Exercise directions: Return, from the data below, each line that contains the word "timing".

Information:
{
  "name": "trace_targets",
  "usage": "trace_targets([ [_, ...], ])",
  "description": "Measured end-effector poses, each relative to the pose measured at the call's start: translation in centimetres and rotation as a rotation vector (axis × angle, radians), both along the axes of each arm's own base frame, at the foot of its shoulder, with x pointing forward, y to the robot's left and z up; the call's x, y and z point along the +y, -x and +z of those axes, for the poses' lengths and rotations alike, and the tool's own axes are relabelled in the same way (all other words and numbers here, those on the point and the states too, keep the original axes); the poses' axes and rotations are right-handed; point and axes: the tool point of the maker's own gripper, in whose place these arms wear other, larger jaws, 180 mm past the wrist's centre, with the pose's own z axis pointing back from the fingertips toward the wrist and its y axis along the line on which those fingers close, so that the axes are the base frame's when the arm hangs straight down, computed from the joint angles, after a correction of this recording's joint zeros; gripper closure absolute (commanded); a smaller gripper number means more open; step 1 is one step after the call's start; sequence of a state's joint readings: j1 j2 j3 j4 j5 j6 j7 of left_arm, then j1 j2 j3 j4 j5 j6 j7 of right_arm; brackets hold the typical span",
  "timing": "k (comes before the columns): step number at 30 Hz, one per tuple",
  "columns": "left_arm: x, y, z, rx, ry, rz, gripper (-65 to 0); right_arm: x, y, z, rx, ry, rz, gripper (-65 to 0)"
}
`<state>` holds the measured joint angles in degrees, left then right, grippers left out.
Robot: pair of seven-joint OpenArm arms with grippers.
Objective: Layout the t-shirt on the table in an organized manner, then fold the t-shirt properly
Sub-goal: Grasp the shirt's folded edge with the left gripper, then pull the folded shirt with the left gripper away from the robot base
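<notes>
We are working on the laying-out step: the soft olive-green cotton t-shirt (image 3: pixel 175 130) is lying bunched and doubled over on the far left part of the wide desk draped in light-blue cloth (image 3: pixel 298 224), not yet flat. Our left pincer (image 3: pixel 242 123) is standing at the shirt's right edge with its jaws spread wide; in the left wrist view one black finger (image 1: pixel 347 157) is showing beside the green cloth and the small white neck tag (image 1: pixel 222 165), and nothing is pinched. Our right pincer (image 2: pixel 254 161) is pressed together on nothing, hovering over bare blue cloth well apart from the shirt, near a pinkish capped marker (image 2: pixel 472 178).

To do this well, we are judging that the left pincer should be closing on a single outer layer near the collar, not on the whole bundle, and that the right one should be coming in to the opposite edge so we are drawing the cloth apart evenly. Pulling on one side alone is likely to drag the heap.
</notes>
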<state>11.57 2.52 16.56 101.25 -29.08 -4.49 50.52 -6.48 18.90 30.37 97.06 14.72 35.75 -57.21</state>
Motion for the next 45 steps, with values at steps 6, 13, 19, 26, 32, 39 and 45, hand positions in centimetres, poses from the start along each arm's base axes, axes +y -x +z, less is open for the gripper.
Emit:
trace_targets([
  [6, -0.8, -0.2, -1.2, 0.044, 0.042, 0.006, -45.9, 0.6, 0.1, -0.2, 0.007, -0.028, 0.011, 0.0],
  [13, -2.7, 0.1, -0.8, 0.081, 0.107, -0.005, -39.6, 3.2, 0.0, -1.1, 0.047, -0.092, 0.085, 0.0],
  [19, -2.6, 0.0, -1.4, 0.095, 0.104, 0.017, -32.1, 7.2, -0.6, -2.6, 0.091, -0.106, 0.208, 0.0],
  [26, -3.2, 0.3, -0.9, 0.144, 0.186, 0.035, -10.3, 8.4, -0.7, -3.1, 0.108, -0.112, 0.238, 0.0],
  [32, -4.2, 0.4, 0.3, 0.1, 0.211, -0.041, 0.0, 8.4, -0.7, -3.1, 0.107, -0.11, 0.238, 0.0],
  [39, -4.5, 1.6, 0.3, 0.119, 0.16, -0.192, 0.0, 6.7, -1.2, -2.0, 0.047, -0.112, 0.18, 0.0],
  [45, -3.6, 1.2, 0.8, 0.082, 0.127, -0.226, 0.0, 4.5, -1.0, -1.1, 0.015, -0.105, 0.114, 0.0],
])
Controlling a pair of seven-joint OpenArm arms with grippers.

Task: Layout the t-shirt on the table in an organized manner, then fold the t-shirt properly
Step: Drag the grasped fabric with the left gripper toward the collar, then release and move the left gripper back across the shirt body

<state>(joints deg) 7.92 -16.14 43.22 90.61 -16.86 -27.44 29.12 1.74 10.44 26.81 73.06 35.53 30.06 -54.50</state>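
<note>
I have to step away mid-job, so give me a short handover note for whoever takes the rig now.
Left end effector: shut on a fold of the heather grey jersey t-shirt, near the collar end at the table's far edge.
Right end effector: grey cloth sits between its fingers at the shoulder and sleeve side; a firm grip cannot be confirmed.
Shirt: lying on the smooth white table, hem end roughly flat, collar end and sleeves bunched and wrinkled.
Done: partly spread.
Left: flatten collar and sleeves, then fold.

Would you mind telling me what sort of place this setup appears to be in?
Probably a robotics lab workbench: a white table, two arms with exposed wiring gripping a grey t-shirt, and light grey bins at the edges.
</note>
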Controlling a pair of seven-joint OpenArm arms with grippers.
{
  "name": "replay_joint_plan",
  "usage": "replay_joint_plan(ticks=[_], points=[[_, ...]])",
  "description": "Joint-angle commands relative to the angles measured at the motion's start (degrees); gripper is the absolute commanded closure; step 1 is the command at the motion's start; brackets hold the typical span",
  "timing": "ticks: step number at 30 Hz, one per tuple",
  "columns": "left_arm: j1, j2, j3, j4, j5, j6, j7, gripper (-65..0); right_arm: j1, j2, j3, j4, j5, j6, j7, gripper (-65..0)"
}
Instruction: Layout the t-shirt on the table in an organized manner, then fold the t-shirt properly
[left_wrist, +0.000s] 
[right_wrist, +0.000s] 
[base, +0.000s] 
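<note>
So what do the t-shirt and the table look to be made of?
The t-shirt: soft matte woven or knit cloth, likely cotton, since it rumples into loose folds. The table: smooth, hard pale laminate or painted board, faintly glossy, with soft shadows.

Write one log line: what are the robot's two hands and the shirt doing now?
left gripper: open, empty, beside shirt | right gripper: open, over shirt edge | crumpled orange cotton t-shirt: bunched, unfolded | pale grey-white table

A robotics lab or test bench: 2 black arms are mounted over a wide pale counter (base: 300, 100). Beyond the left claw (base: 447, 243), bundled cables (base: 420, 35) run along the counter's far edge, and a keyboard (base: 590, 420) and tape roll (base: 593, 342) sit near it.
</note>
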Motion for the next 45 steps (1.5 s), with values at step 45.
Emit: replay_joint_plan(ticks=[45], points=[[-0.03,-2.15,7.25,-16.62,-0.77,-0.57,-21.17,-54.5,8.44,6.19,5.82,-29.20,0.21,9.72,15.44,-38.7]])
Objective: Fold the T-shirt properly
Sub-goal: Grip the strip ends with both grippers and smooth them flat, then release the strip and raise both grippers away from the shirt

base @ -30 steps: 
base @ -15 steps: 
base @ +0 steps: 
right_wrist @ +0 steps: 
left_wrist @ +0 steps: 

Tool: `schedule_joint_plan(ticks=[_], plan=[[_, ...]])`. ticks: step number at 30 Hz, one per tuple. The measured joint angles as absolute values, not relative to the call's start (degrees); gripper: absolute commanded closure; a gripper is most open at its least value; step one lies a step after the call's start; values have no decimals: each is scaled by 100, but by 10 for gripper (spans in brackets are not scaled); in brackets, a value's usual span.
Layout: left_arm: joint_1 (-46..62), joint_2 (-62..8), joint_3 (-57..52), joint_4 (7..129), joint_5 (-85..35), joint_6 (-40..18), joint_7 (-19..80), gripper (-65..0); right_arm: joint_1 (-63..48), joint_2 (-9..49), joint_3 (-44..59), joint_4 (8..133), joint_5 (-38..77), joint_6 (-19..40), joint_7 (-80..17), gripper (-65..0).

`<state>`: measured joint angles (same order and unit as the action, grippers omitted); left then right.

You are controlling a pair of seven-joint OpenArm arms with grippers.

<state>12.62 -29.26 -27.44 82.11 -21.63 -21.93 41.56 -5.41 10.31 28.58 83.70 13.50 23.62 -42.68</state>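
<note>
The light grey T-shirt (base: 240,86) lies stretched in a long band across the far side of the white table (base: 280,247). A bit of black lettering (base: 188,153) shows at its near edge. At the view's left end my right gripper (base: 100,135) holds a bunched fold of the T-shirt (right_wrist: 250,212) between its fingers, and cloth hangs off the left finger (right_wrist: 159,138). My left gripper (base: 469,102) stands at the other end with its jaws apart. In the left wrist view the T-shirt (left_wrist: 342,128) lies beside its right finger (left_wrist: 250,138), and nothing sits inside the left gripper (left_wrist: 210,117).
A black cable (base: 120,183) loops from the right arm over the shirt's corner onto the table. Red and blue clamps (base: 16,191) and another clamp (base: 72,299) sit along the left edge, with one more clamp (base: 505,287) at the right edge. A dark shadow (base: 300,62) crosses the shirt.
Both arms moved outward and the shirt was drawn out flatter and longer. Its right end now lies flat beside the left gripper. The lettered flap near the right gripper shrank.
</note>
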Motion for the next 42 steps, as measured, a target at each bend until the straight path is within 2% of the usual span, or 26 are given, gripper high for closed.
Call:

Answer for this exercise:
  "timing": "k (comes before the columns): step number at 30 Hz, one per tuple",
  "timing": "ticks: step number at 30 Hz, one per tuple",

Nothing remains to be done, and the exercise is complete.